La conférence presse organisée avant-hier a été présentée comme un cadre de présentation d’excuses ; mais force est de reconnaitre que cela ne ressort nulle part dans la réaction. Et cela est déplorable.
La justification qui accuse
Ce qui choque également, scandalise, c’est que pour une réaction de 4 paragraphes, c’est seulement une demi-phrase qui est consacrée aux morts et blessés de Gao.Le reste de la phrase étant consacré à l’auto-justification. Tout comme les paragraphes suivants, à l’exception du dernier portant sur la mortde deux policiers de la Minusma.
Sans parler des deux autres paragraphes (le dernier est dédié à la mort de deux policiers), proportionnellement, la suite de la phrase où la Minusma déplore les morts et les blessés est de loin plus importante. La voici : « (… des manifestations à Gao) liés, entre autres, à des confusions et questionnements après la diffusion d’un document de travail qui faisait, pour certains, acte d’un accord pour l’établissement d’une zone de sécurité temporaire dans la zone de Tabankort. Alors que la réaction consacre une ligne une ligne (la demi-phrase), elle en réserve 4 (caractère 16) à sa zone temporaire de sécurité (ZTS) requalifiée pour la circonstance zone de sécurité temporaire.

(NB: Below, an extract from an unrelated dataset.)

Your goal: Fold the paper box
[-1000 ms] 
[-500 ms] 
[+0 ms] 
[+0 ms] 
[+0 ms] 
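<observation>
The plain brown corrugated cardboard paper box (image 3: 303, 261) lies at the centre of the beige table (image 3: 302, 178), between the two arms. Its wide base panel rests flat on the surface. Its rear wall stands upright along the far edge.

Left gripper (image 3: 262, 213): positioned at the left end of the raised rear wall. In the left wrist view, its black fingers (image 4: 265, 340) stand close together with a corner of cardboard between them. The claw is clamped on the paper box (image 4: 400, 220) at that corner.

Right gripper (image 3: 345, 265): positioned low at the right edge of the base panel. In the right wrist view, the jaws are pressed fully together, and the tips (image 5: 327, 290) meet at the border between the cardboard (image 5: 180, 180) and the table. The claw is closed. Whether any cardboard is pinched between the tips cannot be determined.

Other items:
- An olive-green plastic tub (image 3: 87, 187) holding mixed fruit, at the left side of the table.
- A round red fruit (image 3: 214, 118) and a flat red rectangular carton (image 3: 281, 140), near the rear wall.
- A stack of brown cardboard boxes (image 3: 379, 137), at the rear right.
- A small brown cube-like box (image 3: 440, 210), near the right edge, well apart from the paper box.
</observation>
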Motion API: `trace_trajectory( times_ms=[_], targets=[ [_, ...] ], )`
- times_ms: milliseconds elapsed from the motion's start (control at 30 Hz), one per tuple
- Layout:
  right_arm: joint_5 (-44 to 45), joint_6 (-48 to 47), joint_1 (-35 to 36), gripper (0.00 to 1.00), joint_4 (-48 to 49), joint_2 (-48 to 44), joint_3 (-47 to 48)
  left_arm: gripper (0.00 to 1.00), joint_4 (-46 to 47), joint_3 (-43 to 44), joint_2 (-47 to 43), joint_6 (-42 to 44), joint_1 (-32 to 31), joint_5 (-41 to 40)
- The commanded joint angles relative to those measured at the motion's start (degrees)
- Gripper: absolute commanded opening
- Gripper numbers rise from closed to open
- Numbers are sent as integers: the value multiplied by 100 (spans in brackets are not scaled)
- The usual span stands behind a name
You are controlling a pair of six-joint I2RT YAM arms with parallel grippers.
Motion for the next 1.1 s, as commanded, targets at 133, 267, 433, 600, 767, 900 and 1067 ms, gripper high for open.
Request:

Dans les deux paragraphes suivants le premier, la mission onusienne revient (après sa Mise au point en date du 25 janvier dernier), sur la question des images des drapeaux de l’Azawad et des Nations-Unies qui ont « été rajoutés » au « document de travail », qui est à l’origine des manifestations de Gao, sous une forme de dénégation.

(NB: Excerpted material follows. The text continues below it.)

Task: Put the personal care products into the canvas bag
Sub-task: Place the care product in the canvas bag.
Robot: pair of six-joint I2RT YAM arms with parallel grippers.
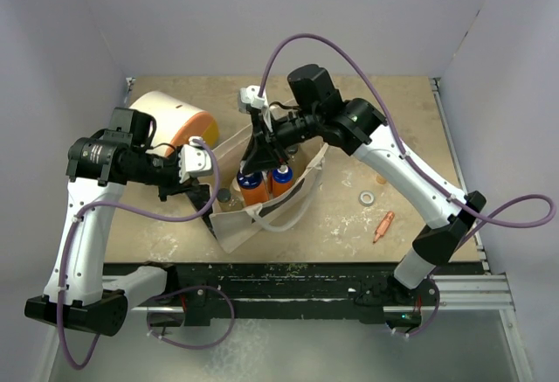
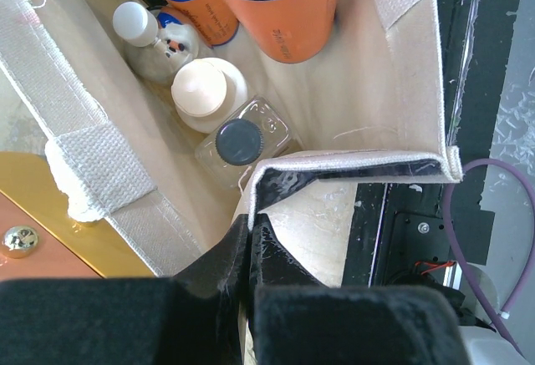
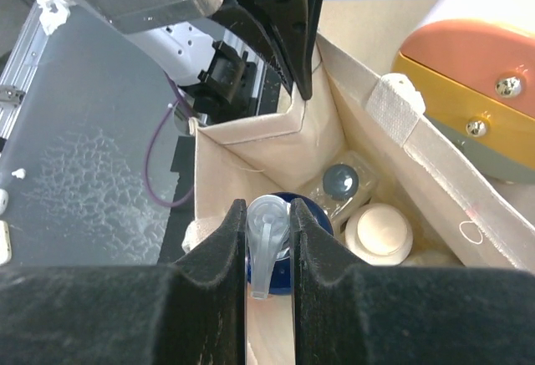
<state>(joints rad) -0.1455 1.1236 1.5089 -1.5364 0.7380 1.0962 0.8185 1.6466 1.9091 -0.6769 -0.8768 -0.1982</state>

Dans le troisième paragraphe de la réaction, dans un fourre-tout, il est question des discussions techniques menées avec la Coordination des mouvements de l’Azawad (CMA), mais également avec la Plateforme avant qu’un accord final ne soit discuté avec la Minusma et avec le Gouvernement malien.
Manœuvres dilatoires
Point d’amalgame possible, ‘’document de travail de travail’’ a été paraphé à Kidal par la Minusma et la CMA. Le Gouvernement malien n’y était pas et ne pouvait même pas y être. S’il y a eu discussion technique, c’est bien après le Pacte insolite entre la Minusma et la coalition séparatiste de la CMA. Idem pour la Plateforme dont le nom n’apparait nulle part sur le document. N’est-ce pas d’ailleurs une des raisons des manifestations des populations de Gao ? La Minusma va s’acoquiner avec un ennemi du GATIA, à savoir la CMA, pour conclure un accord au terme duquel finalement c’est ce dernier qui est sommé de vider sa base. La CMA, de toute évidence n’avait rien à perdre puisqu’elle a été chassée de Tabankort. En paraphant le ‘’document de travail’’, elle arrive donc à bout du GATIA, par la puissance de la Minusma qui réaliserait ainsi ce qu’elle pas pu faire sur le terrain.

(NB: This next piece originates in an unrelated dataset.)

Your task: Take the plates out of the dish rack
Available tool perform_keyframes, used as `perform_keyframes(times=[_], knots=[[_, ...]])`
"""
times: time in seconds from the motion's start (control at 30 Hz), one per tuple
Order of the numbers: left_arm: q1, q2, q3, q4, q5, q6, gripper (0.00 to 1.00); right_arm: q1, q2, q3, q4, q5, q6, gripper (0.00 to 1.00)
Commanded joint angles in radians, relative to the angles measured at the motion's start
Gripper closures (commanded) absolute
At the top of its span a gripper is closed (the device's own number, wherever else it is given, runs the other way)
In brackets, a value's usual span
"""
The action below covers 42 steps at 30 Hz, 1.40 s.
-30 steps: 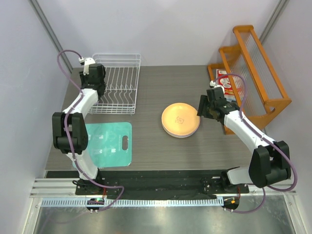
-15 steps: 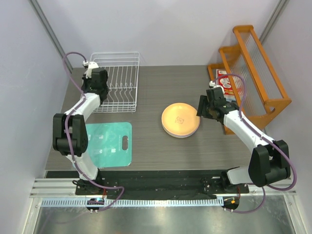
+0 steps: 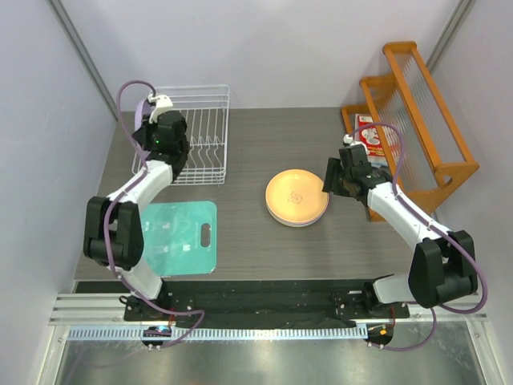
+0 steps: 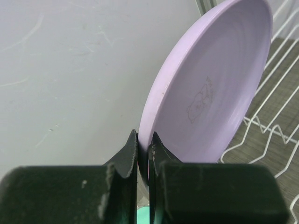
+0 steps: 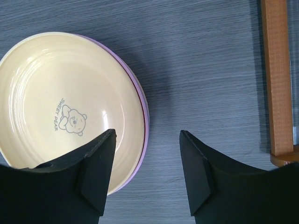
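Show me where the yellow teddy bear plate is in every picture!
Top external: the yellow plate lies mid-table.
Left wrist: not in it; only the lavender plate shows, pinched in the left gripper.
Right wrist: the yellow plate fills the left half, bear print showing.
Shared landmark: the orange wooden rack, right of the plate in the top and right wrist views.

A teal mat (image 3: 180,241) lies flat on the near left of the grey wood-grain table (image 3: 272,136), with an oval slot (image 3: 205,234) near its right edge. An orange wooden shelf rack (image 3: 425,120) stands at the far right by the wall, with pale ribbed panels in its two tiers. A red-and-white packet (image 3: 370,138) lies at the rack's left side; whether it sits inside cannot be told. The right wrist view shows one orange bar (image 5: 276,74) of the rack. A ribbed metal rail (image 3: 264,331) runs along the near edge.
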Motion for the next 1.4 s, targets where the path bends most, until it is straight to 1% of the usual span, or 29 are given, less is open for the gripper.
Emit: perform_keyframes(times=[0.0, 0.03, 0.07, 0.1, 0.13, 0.17, 0.2, 0.23, 0.27, 0.3, 0.37, 0.4, 0.43, 0.5, 0.53, 0.57, 0.73, 0.87, 1.0, 1.23, 1.3, 1.33, 1.37], knots=[[-0.014, -0.145, 0.064, -0.046, -0.009, -0.07, 1.0, -0.001, -0.046, -0.017, 0.031, -0.011, 0.004, 0.37], [-0.015, -0.159, 0.077, -0.096, -0.003, -0.092, 1.0, -0.001, -0.057, -0.02, 0.032, -0.011, 0.004, 0.38], [-0.018, -0.184, 0.11, -0.145, 0.008, -0.148, 1.0, -0.003, -0.062, -0.021, 0.029, -0.014, 0.006, 0.38], [-0.021, -0.202, 0.121, -0.239, 0.063, -0.175, 1.0, -0.001, -0.068, -0.021, 0.031, -0.017, 0.007, 0.38], [-0.029, -0.216, 0.135, -0.277, 0.08, -0.207, 1.0, -0.003, -0.078, -0.021, 0.031, -0.023, 0.007, 0.38], [-0.032, -0.23, 0.146, -0.344, 0.121, -0.297, 1.0, -0.001, -0.086, -0.02, 0.031, -0.031, 0.007, 0.37], [-0.033, -0.26, 0.164, -0.457, 0.219, -0.339, 1.0, -0.003, -0.094, -0.018, 0.031, -0.054, 0.006, 0.38], [-0.034, -0.273, 0.169, -0.501, 0.294, -0.392, 1.0, -0.001, -0.111, -0.014, 0.031, -0.072, 0.003, 0.37], [-0.035, -0.288, 0.166, -0.531, 0.362, -0.459, 1.0, 0.0, -0.118, -0.014, 0.044, -0.122, -0.001, 0.37], [-0.035, -0.311, 0.155, -0.573, 0.491, -0.504, 1.0, 0.0, -0.128, -0.015, 0.052, -0.137, 0.001, 0.37], [-0.037, -0.331, 0.14, -0.601, 0.613, -0.584, 1.0, 0.0, -0.16, -0.021, 0.093, -0.218, 0.004, 0.37], [-0.038, -0.346, 0.114, -0.604, 0.688, -0.665, 1.0, -0.001, -0.172, -0.03, 0.113, -0.268, 0.019, 0.36], [-0.04, -0.352, 0.095, -0.59, 0.823, -0.692, 1.0, 0.0, -0.181, -0.033, 0.132, -0.301, 0.027, 0.35], [-0.059, -0.362, 0.068, -0.57, 0.911, -0.777, 1.0, 0.002, -0.206, -0.047, 0.202, -0.388, 0.047, 0.31], [-0.067, -0.365, 0.043, -0.549, 0.989, -0.794, 1.0, 0.002, -0.212, -0.052, 0.222, -0.407, 0.076, 0.29], [-0.079, -0.363, 0.04, -0.549, 1.002, -0.804, 1.0, 0.002, -0.22, -0.056, 0.268, -0.422, 0.091, 0.27], [-0.194, -0.353, 0.012, -0.544, 1.05, -0.853, 1.0, 0.01, -0.2, -0.061, 0.364, -0.514, 0.144, 0.23], [-0.262, -0.353, -0.026, -0.523, 1.043, -0.891, 1.0, 0.02, -0.163, -0.061, 0.405, -0.519, 0.165, 0.22], [-0.334, -0.345, -0.034, -0.506, 1.037, -0.908, 1.0, 0.031, -0.128, -0.06, 0.422, -0.519, 0.17, 0.22], [-0.392, -0.333, -0.017, -0.49, 1.04, -0.916, 1.0, 0.048, -0.066, -0.056, 0.431, -0.488, 0.159, 0.22], [-0.406, -0.328, -0.015, -0.49, 1.037, -0.917, 1.0, 0.048, -0.043, -0.053, 0.433, -0.482, 0.159, 0.27], [-0.408, -0.323, -0.015, -0.49, 1.036, -0.917, 1.0, 0.048, -0.037, -0.052, 0.43, -0.479, 0.159, 0.35], [-0.408, -0.325, -0.017, -0.49, 1.033, -0.919, 1.0, 0.046, -0.037, -0.053, 0.428, -0.477, 0.157, 0.57]])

Déjà dans sa mise au point, la Minusma a commis une bourde monumentale. Dans sa réaction suite aux incidents de Kidal, elle en a commis pire. En clair, la Minusma persiste et signe. C’est elle qui fait de la propagande dont elle accuse d’autre à des fins politiques, mais une propagande mal inspirée, insipide et sans saveur. À moins que tout cela ne relève d’un outrageant mépris pour lesMaliens incapables de comprendre quoi que ce soit ?
Par contre le mépris qui ne mérite aucun point d’interrogation, c’est de tuer et blesser des civils désarmés et leur consacrer une demi-phrase dans la réaction de la Minusma. Pire, tenter de faire croire que les soldats onusiens à Gao n’ont pas tiré sur la foule. Ça, c’est le comble.